The importance and magnitude of the operations involved seem to require a Department with a special Minister to administer them, not a sub-department of the Foreign Office which is already overworked and will be even more overworked when this war ends, and work on all these particular matters begins. I ask your Lordships to say whether you believe that the Foreign Office is the appropriate Department to control such functions. Personally, I do not think so. Surely these proposed functions are not compatible with the proper and usual functions of the Foreign Office. On the one hand you have smooth diplomacy, on the other hand ruthless repression, because that is the only sort of treatment that can be applied to Germany with success until the points mentioned by the noble Earl, Lord Selborne, have been settled, or until Germany has paid the penalty for her misdeeds. Both these functions, smooth diplomacy and ruthless repression, are to be supplied by the Foreign Office. The Foreign Office is to become a sort of Jekyll and Hyde Department, a role which, I submit, will fit ill that most dignified Department of the State, and it might very well spell the ruin of our foreign policy after the war.

I am not going to suggest to-day who should take on this thankless and gigantic task, but of one thing I am certain—it is necessary that the whole question as to what organization it should be, and the form it should take, should receive the very closest consideration and deliberation in Parliament, and that for that purpose alone the present proposals should be submitted in a White Paper in more detailed form for the consideration of Parliament. All these proposals require close scrutiny and discussion in Parliament. It was emphasized only yesterday in this House by the Minister of Reconstruction that what will matter most after the war will be our export trade, upon which we shall have to rely to rehabilitate our economic system. All these proposals are bound up with that vital question. It is all wrong that they should be forced through Parliament in this hole-and-corner fashion. I resent it, and there are other members of your Lordships' House who resent it. Many members of the House of Commons resent it, too. Those members have, in the past few months, shown in no silent manner what they feel about the proposals being brought forward and placed before the House by a Minister without any real notice that these things were going to be done or any indication of what the proposals are.

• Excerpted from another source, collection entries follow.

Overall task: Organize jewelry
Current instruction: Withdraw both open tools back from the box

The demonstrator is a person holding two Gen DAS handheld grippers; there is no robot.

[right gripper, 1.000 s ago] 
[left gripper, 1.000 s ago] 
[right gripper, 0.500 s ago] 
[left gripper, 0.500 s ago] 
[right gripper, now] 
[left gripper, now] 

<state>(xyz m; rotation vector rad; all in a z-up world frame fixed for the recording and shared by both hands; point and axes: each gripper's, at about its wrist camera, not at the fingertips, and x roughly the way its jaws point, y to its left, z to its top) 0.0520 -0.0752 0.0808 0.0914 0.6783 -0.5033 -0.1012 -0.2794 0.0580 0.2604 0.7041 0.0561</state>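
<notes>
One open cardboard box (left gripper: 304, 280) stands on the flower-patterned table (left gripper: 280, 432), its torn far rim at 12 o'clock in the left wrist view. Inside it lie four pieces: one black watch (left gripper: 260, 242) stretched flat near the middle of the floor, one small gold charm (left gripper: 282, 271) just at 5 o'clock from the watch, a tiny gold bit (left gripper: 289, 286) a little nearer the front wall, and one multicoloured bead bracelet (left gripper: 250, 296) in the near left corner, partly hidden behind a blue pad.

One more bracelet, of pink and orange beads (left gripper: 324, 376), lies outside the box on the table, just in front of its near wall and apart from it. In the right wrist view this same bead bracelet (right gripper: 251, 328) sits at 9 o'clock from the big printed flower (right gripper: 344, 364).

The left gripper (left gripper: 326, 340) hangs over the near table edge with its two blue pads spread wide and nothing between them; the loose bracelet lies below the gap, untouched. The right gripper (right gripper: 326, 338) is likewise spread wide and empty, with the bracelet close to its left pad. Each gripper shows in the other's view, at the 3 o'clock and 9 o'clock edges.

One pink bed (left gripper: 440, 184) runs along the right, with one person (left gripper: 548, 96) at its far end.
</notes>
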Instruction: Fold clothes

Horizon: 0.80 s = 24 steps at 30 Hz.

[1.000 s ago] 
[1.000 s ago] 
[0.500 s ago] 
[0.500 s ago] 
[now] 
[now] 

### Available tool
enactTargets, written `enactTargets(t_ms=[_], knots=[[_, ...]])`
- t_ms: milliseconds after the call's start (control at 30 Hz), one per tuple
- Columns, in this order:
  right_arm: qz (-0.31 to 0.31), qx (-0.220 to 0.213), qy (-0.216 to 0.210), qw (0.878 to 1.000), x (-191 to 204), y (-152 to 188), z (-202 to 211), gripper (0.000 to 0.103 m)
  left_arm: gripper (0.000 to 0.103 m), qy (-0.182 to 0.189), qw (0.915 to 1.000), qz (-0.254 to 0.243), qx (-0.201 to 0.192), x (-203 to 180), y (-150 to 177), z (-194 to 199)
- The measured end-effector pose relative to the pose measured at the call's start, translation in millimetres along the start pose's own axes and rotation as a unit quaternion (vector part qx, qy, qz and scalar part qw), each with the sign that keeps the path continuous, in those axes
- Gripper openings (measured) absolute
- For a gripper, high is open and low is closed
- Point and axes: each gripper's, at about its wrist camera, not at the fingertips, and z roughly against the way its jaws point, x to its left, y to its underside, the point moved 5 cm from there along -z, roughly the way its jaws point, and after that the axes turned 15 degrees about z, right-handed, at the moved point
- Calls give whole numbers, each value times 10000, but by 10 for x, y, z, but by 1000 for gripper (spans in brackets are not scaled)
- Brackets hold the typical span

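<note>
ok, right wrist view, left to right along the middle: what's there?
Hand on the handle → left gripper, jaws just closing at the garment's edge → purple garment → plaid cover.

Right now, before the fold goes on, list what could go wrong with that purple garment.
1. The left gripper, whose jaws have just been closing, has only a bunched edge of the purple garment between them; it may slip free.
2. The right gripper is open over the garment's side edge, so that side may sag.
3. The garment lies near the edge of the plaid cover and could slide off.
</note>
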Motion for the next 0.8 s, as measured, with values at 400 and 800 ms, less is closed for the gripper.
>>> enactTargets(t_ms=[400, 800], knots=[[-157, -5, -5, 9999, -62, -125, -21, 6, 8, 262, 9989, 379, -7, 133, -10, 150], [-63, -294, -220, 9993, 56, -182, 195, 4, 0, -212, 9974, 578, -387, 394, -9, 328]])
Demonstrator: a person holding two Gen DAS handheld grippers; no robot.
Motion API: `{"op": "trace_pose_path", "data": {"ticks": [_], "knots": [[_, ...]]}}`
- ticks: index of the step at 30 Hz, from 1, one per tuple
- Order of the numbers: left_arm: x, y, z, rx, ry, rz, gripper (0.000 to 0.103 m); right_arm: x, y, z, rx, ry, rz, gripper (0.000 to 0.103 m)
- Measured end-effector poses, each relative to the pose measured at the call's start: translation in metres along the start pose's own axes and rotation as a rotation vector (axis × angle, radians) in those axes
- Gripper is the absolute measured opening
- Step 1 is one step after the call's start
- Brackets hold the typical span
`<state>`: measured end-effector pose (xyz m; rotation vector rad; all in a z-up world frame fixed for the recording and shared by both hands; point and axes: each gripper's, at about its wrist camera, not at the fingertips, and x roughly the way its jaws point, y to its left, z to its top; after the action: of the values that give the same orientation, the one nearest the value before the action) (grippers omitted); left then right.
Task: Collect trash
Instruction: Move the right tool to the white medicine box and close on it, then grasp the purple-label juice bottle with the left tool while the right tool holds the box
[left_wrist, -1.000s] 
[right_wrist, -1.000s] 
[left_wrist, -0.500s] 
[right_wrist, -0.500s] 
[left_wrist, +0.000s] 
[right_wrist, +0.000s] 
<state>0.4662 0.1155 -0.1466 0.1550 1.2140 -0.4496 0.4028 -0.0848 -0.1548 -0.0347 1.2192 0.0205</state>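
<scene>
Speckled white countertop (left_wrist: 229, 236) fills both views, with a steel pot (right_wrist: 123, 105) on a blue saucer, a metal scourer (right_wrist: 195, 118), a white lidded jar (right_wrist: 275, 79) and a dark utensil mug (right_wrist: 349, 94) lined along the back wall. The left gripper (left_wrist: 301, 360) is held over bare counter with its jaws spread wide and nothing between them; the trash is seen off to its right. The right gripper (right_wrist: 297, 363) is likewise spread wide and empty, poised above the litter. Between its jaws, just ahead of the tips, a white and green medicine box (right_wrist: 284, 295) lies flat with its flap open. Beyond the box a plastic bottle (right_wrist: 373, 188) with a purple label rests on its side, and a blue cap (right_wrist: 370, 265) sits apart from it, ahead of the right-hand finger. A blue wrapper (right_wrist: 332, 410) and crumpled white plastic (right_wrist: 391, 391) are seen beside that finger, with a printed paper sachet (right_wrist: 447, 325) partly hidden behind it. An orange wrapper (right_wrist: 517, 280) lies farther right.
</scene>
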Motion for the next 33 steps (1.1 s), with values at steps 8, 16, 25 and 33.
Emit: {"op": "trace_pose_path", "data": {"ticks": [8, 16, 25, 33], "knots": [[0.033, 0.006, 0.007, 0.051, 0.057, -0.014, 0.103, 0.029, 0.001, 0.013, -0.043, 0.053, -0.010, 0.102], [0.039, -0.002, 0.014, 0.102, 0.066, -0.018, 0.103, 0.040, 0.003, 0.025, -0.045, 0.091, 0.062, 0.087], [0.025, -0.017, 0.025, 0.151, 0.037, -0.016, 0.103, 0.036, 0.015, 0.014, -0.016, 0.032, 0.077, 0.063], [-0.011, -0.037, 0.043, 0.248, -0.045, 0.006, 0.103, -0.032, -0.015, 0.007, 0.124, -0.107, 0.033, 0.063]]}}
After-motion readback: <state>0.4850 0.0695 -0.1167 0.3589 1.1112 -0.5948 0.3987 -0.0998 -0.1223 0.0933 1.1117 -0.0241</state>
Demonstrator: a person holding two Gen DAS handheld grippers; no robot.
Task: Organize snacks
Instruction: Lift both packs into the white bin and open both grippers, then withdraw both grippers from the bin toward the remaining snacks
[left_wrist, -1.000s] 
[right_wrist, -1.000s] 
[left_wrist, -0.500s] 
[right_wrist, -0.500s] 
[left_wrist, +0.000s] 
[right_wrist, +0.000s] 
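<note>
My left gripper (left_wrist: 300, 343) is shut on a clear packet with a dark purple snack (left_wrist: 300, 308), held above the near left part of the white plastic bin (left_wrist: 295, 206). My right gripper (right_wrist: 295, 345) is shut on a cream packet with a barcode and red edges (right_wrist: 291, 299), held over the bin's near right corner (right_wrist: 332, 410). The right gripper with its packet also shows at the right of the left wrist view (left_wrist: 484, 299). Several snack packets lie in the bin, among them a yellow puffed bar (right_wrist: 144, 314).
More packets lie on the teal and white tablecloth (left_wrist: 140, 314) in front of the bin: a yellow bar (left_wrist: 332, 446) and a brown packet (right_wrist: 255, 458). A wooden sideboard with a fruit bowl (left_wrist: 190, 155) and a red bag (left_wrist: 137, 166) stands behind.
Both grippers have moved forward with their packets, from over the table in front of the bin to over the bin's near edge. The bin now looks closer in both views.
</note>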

I can assure your Lordships that a great deal of time, a great many differences, and a great amount of heat and argument will be saved by laying these proposals before Parliament in the form of a White Paper so that we may know what they are about. It will be of great assistance to my noble friend and to the Foreign Secretary in getting their proposals through. I do not suggest, for a moment, that I am necessarily right over this, or that others must be right. I may be wrong. But I do say, at least let us have a full discussion with all the details in front of us set out in such a form that we can understand them, and not misunderstand them. Let us have these things in a White Paper. It is for that reason that I bring forward this Motion to-day and I urge my noble friend to accept it. My Lords, I beg to move.

THE EARL OF PERTH

My Lords, I listened with great attention to the case made by the noble Viscount who has introduced this Motion, but it does seem to me, with great respect, that it is based on a fundamental error. In that Motion the noble Viscount maintains that the replies given by the Minister of Economic Warfare in the debate on May 9 were unsatisfactory. Now I venture to assert that those replies were considered satisfactory, not only by myself but by the great majority of your Lordships' House. In support of my belief, may I remind your Lordships of the debate which took place in this House on March 25 and continued on March 30 last year? That debate was about the reform of the Foreign Service. It had as its subject, its main subject, the White Paper in which His Majesty's Government proposed the amalgamation of the Diplomatic Service with the Consular Service and with the Diplomatic Commercial Service. The proposals were later approved by both Houses. Now the White Paper stated that economics and finance had become inextricably interwoven with politics, and speaker after speaker—speakers of such eminence as Lord Cecil, Lord Tyrrell and Lord Hankey—insisted on the necessity of a strong economic branch in the Foreign Office. Lord Addison, speaking for the Labour Party, expressed the fear that the reforms relating to the recruitment for the Foreign Service would be too late, and he said that there should be set up—I do not think I shall be misinterpreting him in saying this—at the earliest possible moment, a diplomatic staff at the centre of affairs consisting of persons who shall be competent to advise on all matters affecting trade, industry, social conditions and so on. That was Lord Addison's view.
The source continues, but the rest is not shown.